Le film de Scola débute par les images d’archives propagandistes de l’arrivée de Hitler à Rome pour rencontrer Benito Mussolini. Depuis la signature de l’axe Rome-Berlin en 1936, l’alliance politique du Führer et du Duce se renforce. On peut donc y voir les piliers de la propagande comme la réception des foules fascistes et les parades militaires… Nous sommes le 9 mai 1938.a

C’est par la radio (dirigée par l’Etat) que les deux protagonistes du film vivront les événements. Omniprésente dans tout le film, elle nous rappelle le fort ancrage historique de l’oeuvre et sa forte influence sur les personnages. Il faut dire que l’existence de Gabriele (Marcello Mastroianni) et d’Antoinette (Sophia Loren) n’est autre que le résultat du régime fasciste et de l’opinion générale de l’Italie, à l’aube du deuxième conflit mondial.

Le poids du fascisme

L’oeuvre de Scola ne porte pas sur le fascisme mais précisément sur la mentalité fasciste. Véritable carcan social, le régime définit tout, jusqu’à la fonction sociale de chaque sexe : « La femme est la gardienne du foyer », un homme c’est « un mari, un père, un soldat ». Antoinette est la femme type de ce système. Une femme au foyer, dévouée pour une famille nombreuse. C’est par ce personnage que le réalisateur aborde le vaste thème de la condition féminine.

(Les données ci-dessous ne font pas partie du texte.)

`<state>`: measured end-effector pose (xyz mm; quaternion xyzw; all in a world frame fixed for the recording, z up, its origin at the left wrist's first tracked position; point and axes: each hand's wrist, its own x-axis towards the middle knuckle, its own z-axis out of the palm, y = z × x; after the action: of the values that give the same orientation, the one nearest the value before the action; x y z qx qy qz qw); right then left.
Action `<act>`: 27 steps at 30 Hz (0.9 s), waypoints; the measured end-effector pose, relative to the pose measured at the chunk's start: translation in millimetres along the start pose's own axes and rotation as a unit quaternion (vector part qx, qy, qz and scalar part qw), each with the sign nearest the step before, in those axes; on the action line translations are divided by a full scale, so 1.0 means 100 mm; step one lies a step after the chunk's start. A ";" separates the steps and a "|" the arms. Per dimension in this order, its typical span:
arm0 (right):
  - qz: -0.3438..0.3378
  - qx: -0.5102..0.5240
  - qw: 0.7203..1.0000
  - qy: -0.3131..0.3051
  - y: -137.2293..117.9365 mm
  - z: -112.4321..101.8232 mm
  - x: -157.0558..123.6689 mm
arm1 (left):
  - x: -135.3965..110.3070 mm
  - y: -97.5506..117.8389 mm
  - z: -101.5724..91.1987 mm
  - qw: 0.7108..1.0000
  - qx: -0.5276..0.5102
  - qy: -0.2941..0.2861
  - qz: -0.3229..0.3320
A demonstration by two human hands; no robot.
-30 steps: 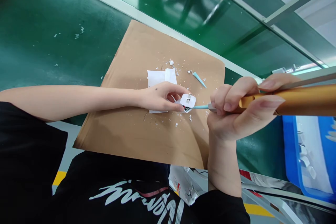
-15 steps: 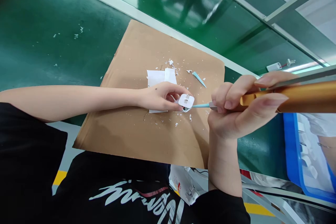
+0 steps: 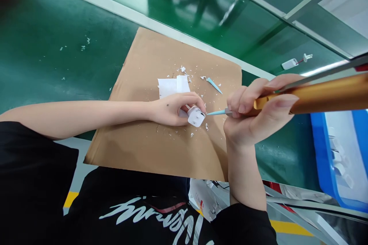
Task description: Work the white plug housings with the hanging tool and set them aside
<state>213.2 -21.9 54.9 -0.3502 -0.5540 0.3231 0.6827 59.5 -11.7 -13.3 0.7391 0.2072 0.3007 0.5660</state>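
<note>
My left hand (image 3: 178, 109) is closed on a small white plastic case (image 3: 196, 117), held over the cardboard with one flat face turned up. My right hand (image 3: 254, 116) is wrapped round a glue gun with a gold barrel (image 3: 327, 93), which runs out of view to the right. Its pale blue tapered nozzle (image 3: 216, 113) points left, its tip close beside the case; whether they touch I cannot tell. Under my left hand lie white paper pieces (image 3: 168, 87). A loose pale blue nozzle (image 3: 214, 85) rests on the cardboard farther back.
A cardboard sheet (image 3: 161, 153) covers part of the green table (image 3: 66, 69), with white scraps scattered over both. At right stands a blue bin (image 3: 323, 153) holding several white pieces. Behind the pale ledge, a white part with red wires (image 3: 290, 64) lies near the frame.
The white case has turned in my left hand, its flat face now tilting toward me, and sits slightly lower left. My right hand and the glue gun have shifted a little left and up.
</note>
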 end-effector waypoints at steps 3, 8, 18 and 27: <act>-0.007 0.016 1.000 0.000 0.04 -0.03 0.00 | -0.03 0.03 0.02 0.997 0.065 0.014 0.049; -0.018 0.043 0.999 0.003 0.12 -0.10 0.03 | -0.03 0.02 -0.01 0.967 0.147 0.202 0.050; -0.008 0.032 0.999 0.034 0.23 -0.18 0.11 | 0.89 -0.46 -1.04 0.882 0.154 0.441 -0.059; -0.017 0.067 0.998 -0.003 0.20 -0.24 0.07 | 1.24 -0.98 -1.77 0.852 0.290 0.424 -0.099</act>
<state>236.7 -8.2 38.4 -0.2928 -0.5393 0.3489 0.7083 33.6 221.2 -49.5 0.6461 0.5769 0.4535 0.2102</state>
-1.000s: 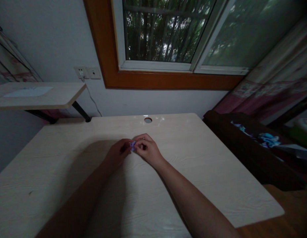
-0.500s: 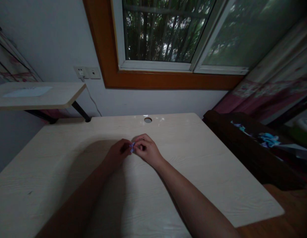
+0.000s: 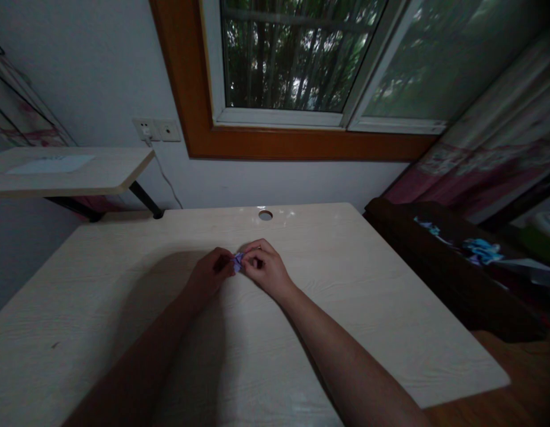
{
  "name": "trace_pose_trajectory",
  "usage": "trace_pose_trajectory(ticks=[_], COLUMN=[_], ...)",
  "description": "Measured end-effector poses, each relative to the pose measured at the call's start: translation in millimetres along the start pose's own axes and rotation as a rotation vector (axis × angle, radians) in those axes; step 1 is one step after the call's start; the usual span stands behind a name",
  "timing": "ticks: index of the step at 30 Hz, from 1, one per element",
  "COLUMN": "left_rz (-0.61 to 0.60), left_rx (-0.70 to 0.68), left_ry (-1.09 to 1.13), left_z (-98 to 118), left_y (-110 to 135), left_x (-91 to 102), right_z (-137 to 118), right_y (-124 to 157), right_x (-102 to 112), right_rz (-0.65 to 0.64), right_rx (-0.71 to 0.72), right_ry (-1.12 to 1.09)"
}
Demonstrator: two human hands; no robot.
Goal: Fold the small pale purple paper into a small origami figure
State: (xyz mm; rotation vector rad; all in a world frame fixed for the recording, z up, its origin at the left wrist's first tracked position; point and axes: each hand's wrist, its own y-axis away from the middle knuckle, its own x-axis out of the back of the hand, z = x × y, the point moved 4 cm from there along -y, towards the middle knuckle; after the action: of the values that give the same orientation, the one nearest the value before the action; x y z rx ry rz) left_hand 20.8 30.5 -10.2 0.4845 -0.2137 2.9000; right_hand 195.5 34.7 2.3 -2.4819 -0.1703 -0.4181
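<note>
A small purple folded piece (image 3: 238, 261), which looks like paper, is held between my two hands just over the pale wooden desk (image 3: 346, 332). My left hand (image 3: 209, 274) pinches its left side with thumb and index finger. From the right, my right hand (image 3: 266, 267) grips the other side, thumb and forefinger pressed together. Fingertips cover part of the piece, and its exact shape is too small to make out.
At the left stands a raised shelf (image 3: 110, 166) on black legs with a sheet (image 3: 53, 164) on it. A round cable hole (image 3: 265, 215) lies near the desk's back edge. Right of the desk, bluish crumpled things (image 3: 482, 251) rest on a dark surface.
My hands have drawn very slightly apart, and more of the purple piece shows between the fingertips. Both hands keep their pinch.
</note>
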Motion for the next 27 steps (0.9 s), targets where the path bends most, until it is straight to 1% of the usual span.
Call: trace_pose_trajectory(ticks=[6, 10, 16, 23, 27], left_rz=[0.004, 0.02, 0.003, 0.006, -0.015], left_rx=[-0.014, -0.015, 0.013, 0.002, -0.032], left_ry=[0.004, 0.007, 0.048, 0.069, 0.075], left_z=[7.1, 11.3, 9.9, 6.3, 8.0], left_y=[1.7, 2.4, 2.3, 1.9, 1.9], left_x=[1.7, 2.7, 1.9, 2.5, 0.9], right_z=[-3.1, -5.8, -13.0, -18.8, -20.6], right_y=[-0.2, -0.1, 0.7, 1.2, 1.2], right_x=[1.3, 2.4, 3.2, 3.9, 4.6], right_rz=[0.001, -0.015, -0.066, -0.091, -0.09], right_rx=[-0.008, 0.02, 0.084, 0.104, 0.123], right_ry=[0.02, 0.029, 0.068, 0.135, 0.149])
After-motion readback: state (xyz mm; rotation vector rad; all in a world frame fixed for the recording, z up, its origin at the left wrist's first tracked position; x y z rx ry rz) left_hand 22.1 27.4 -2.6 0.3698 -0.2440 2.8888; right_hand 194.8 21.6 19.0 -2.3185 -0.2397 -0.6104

Une condition qui varie fortement en fonction de la classe sociale : la bourgeoise qui dispose d’une bonne peut se rendre à l’événement attendu par tout le petit peuple italien. Antoinette, ne sortira pas en théorie de sa place de ménagère. Mais de façon très symbolique, son perroquet, qui quitte la cage, permettra à cette dernière de vivre une journée si particulière… En effet, ce sera l’occasion pour elle de rencontrer Gabriele, un chroniqueur radio qui pour des raisons politiques et morales a été licencié. Le régime et sa voix radiophonique n’admettent pas les opposants, les « défaitistes » et les déviants, autrement dit les homosexuels. Fortement déprimé, c’est l’arrivée de la ménagère qui l’arrachera à sa volonté suicidaire. A ce niveau-là, notons la place et l’importance de la concierge, qui plus qu’une gardienne d’immeuble prend le rôle de la gardienne de l’ordre moral du voisinage. Ses interventions, à la limite du comique, montrent à quel point la société est réfractaire à ses opposants.

Le récit d’une rencontre improbable

Comment vivre dans un système qui ne garantit pas le bonheur social ? Le chroniqueur déchu est la voix de la culture, la tête pensante du scénario qui mettra la très peu cultivée Antoinette face à ses contradictions et face aux failles du régime : « Être célibataire, c’est une richesse » lance t-il d’un ton ironique. Pourtant, au départ, la femme au foyer paraît sûre de ses idées fascistes. Elle finit par se rendre compte que la conception de la femme de ce régime va à l’encontre de ses aspirations. Car plus qu’une mère, elle veut être une femme, recevoir de l’attention. On voit par la suite une femme qui doute, coincée entre l’opinion générale et la volonté de se laisser séduire. Le plan sur la main baladeuse portant l’alliance est très évocateur de cet embarras.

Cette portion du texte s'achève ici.